- _AIM OF THE TASK_: Exactly the lines starting at the line containing "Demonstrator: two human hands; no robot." and ending at the line containing "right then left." are to be written out from the listing below, both included.
┄┄┄┄┄┄┄┄┄┄
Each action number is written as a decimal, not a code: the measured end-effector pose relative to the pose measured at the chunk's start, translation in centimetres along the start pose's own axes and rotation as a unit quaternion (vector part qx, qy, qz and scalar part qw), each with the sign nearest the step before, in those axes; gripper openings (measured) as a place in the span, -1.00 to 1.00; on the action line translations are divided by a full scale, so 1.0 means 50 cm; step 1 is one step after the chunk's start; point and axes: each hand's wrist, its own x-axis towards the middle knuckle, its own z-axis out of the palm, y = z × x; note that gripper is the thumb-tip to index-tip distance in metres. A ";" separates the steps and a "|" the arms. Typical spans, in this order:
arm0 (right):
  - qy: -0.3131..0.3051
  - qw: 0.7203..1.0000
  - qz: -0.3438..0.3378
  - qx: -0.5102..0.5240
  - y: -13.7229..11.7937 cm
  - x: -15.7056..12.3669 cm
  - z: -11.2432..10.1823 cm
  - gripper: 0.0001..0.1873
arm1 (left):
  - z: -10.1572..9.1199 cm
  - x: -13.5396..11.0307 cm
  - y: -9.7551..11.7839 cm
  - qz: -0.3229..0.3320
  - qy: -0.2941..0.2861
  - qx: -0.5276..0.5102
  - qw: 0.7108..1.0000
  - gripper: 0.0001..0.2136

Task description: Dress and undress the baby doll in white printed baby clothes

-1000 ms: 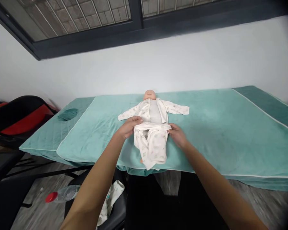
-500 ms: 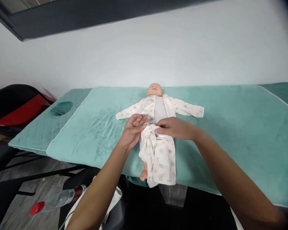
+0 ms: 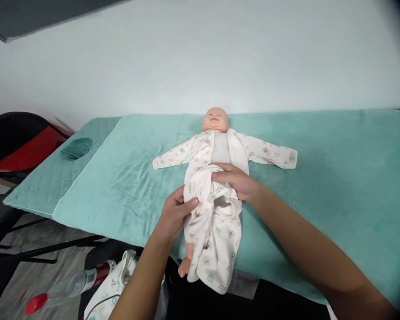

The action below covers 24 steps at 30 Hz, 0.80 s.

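A baby doll (image 3: 215, 119) lies on its back, arms out to both sides, in a white printed baby outfit (image 3: 220, 240). The front is open at the chest, showing a pale plain layer (image 3: 221, 149). My left hand (image 3: 176, 213) pinches the cloth at the doll's hip between thumb and fingers. At the waist, the fingers of my right hand (image 3: 235, 179) are closed on the bunched upper edge of the cloth. One bare foot (image 3: 184, 266) sticks out below; the other leg is hidden under the fabric. I cannot tell whether the outfit is one piece.
The doll lies on a green padded bed (image 3: 320, 186) against a white wall, its legs at the near edge. A face hole (image 3: 76, 149) is at the bed's left end. Beside it stands a black and red chair (image 3: 26, 146). Lower left are a plastic bottle (image 3: 70, 284) and printed cloth (image 3: 110, 284).
My left hand has moved down from the waist to the hip. My right hand has shifted slightly upward with the waist cloth, which now lies higher over the belly. The view has come closer.
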 end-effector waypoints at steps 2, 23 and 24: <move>-0.009 1.000 0.013 0.021 0.003 -0.002 0.009 -0.59 | 0.014 0.017 0.005 0.040 0.044 -0.034 0.998 -0.68; -0.138 0.978 0.025 -0.156 -0.002 -0.021 0.032 -0.63 | 0.043 -0.013 0.013 0.051 0.092 -0.076 0.992 -0.66; -0.182 0.961 0.018 -0.208 -0.009 -0.024 0.031 -0.62 | 0.051 -0.007 0.013 0.049 0.102 -0.092 0.989 -0.71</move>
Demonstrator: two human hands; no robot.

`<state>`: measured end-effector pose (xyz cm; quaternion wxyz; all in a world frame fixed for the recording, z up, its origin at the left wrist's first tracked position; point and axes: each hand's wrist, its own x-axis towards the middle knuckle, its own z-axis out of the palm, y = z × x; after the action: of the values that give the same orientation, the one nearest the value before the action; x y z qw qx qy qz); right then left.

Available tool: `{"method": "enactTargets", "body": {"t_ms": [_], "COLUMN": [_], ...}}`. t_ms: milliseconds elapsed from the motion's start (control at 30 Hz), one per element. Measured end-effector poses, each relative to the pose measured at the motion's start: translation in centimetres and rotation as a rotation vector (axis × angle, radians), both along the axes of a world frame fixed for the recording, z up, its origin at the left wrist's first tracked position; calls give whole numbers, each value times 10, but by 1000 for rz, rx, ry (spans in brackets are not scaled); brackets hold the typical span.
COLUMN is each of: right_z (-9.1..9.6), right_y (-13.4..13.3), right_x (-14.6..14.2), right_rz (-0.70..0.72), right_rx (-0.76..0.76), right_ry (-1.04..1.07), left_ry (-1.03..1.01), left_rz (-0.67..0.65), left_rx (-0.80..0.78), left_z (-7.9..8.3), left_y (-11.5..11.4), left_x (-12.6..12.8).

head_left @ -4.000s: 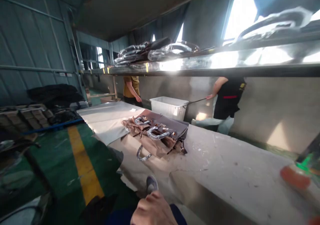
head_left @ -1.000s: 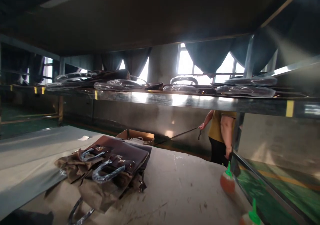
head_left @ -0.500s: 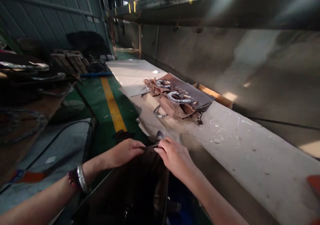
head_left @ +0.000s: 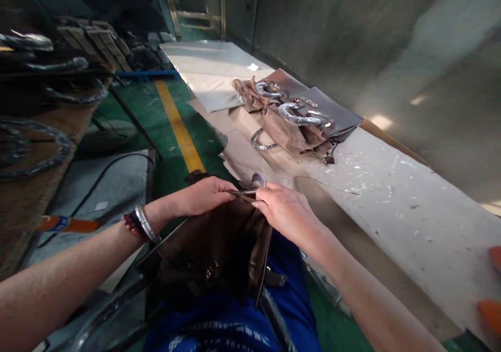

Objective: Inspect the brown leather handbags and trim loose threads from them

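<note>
The one view looks out from the person's head, facing forward and steeply down, close enough that the blue clothing point(head_left: 235, 323) fills the bottom edge and the forearms point(head_left: 72, 279) enter from the left and lower right. The left hand point(head_left: 207, 195) and right hand point(head_left: 285, 209) sit near the lens at mid-frame, while the table point(head_left: 410, 221) recedes ahead, the wall point(head_left: 332, 39) lying farther off beyond it.

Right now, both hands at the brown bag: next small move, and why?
I'd probably ease the right hand slightly outward along the far edge of the brown bag, the left hand holding: both pinch that edge close together, and the material is creased below the right.
</note>
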<state>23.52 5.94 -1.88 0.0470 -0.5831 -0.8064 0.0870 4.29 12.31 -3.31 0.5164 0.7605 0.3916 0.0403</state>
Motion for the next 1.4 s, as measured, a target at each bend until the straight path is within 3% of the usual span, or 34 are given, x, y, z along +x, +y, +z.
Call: {"method": "enactTargets", "body": {"t_ms": [300,500,933,1100,1400], "right_z": [-10,-4,-7,-2,0], "right_y": [-5,-7,-8,-11,-11], "right_x": [-9,-12,-4,-5,-4], "right_rz": [-71,-82,-184,-202,-184], "right_rx": [105,39,84,41,-37], "right_ry": [10,4,-16,-29,-28], "left_ry": [-13,1,54,20,128], "left_rz": [-9,-30,-2,-57,-14], "left_rx": [28,30,-66,-7,93], "left_z": [-3,1,4,0,1], "left_y": [2,-1,-10,-11,-13], "left_x": [-2,1,5,8,17]}}
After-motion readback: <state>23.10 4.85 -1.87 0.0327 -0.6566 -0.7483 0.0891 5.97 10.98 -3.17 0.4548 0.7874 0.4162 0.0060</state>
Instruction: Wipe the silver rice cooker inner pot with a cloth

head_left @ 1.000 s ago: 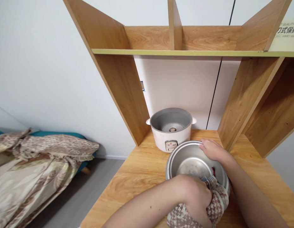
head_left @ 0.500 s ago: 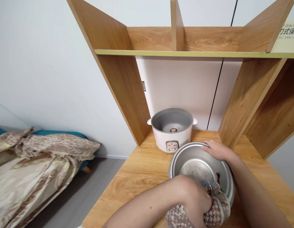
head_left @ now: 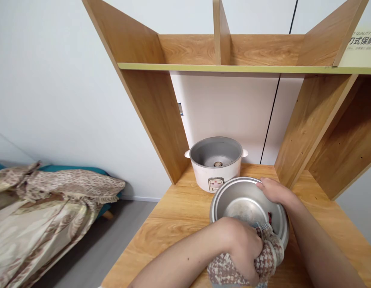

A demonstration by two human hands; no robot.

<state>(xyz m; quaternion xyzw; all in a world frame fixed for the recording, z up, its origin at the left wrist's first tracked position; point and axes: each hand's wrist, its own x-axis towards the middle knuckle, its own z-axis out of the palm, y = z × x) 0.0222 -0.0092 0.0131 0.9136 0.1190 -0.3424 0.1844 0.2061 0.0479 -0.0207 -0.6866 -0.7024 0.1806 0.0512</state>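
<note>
A silvery metal inner pot (head_left: 239, 200) tilts toward me over the wooden desk. My right hand (head_left: 273, 189) grips its far right rim, thumb over the edge. Closed around a brown and white checked cloth (head_left: 269, 252), my left hand (head_left: 243, 246) presses at the pot's near side; part of the cloth goes inside and part hangs below the rim. Its fingertips are hidden. A small dark red bit (head_left: 269, 217) shows beside the cloth. Behind the pot stands the white rice cooker body (head_left: 200, 175), lidless, with a round heating knob in its floor.
The wooden desk (head_left: 149, 232) has upright panels on both sides and a shelf (head_left: 203, 68) above the cooker. A printed box (head_left: 361, 52) sits on the shelf's right. Low at left is a teal couch under a patterned cover (head_left: 53, 208).
The pot and both hands have shifted slightly left and up. My left hand still holds the cloth at the near rim, and the right hand keeps its grip.
</note>
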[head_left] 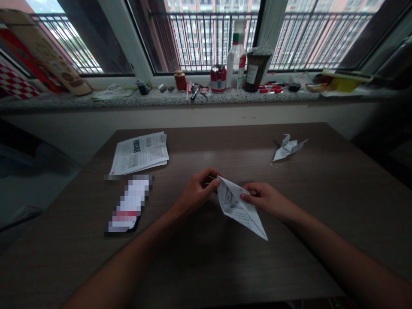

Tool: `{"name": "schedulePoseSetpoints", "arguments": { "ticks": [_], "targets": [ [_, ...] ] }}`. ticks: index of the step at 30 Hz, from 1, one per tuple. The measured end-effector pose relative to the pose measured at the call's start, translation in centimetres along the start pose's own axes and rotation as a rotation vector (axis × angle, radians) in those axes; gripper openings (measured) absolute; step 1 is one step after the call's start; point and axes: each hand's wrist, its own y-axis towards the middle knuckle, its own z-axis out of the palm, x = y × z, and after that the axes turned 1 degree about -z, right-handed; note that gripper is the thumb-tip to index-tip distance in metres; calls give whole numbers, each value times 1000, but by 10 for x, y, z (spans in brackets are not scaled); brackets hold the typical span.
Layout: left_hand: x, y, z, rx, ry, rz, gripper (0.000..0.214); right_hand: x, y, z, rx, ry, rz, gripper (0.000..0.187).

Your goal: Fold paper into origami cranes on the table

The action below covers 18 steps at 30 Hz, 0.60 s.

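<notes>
A folded sheet of printed paper (236, 206) is held up over the middle of the table, one long point hanging down toward the lower right. My left hand (202, 186) pinches its upper left corner between thumb and fingers. On the right edge, my right hand (262, 197) grips the paper with the thumb on the near face; the fingertips behind are partly hidden. Creases run along the paper, and a flap stands open on its left side. Farther back to the right, a folded paper crane (288, 148) rests on the table.
A stack of printed sheets (140, 152) lies at the table's back left, with a phone (130, 204) nearer me, its screen blurred. Behind the brown table (193, 274), the windowsill (128, 101) bears a red can (218, 78), a bottle (236, 60), a dark cup (256, 71) and small tools.
</notes>
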Motion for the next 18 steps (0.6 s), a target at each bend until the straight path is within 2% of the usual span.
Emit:
{"name": "schedulePoseSetpoints", "arguments": {
  "ticks": [4, 8, 18],
  "targets": [
    [-4, -2, 2, 8, -13, -23, 27, -2, 0, 0, -5, -7, -7, 31],
    [0, 0, 2, -25, 34, -21, 26, -1, 0, 2, 0, -15, -15, 28],
    [2, 1, 1, -58, -12, -56, 25, 5, -4, 3, 16, -26, -38, 24]
  ]
}}
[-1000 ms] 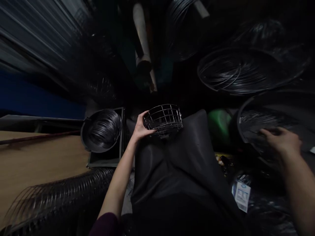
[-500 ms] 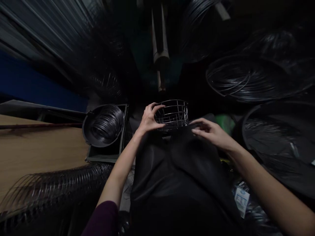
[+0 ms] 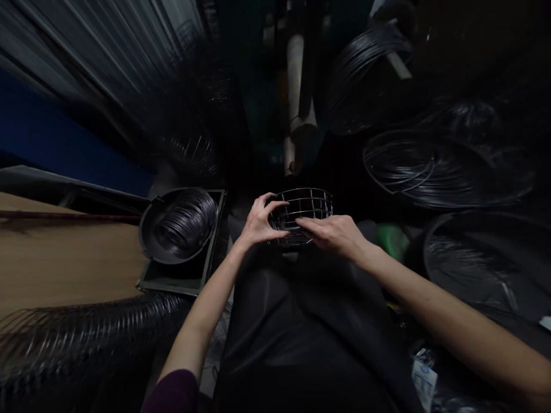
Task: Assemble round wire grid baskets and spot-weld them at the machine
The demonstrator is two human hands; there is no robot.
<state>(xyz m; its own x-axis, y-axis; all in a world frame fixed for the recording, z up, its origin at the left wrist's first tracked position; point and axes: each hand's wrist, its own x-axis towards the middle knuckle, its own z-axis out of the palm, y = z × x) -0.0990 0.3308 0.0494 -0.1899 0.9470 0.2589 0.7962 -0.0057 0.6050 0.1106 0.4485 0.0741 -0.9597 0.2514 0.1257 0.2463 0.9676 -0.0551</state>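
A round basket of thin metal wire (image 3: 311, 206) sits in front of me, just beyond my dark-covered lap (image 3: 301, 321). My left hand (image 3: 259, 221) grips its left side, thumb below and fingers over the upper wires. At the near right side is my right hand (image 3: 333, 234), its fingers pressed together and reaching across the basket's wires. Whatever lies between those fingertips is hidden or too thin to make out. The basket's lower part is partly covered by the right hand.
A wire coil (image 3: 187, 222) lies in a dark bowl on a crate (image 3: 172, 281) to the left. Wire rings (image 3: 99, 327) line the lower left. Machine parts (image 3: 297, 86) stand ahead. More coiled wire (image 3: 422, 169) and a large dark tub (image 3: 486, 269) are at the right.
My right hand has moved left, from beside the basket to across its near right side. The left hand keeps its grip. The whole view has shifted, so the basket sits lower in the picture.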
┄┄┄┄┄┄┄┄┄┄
- _WRITTEN SOLUTION_:
Demonstrator: two human hands; no robot.

`<state>`: measured end-effector pose (xyz cm; quaternion wxyz; all in a world frame fixed for the recording, z up, its origin at the left wrist's first tracked position; point and axes: each hand's wrist, its own x-axis towards the middle knuckle, its own z-axis out of the palm, y = z × x; after the action: of the values that give the same orientation, the one nearest the value before the action; x y z qw qx qy qz); right then left.

Work on the answer is now done.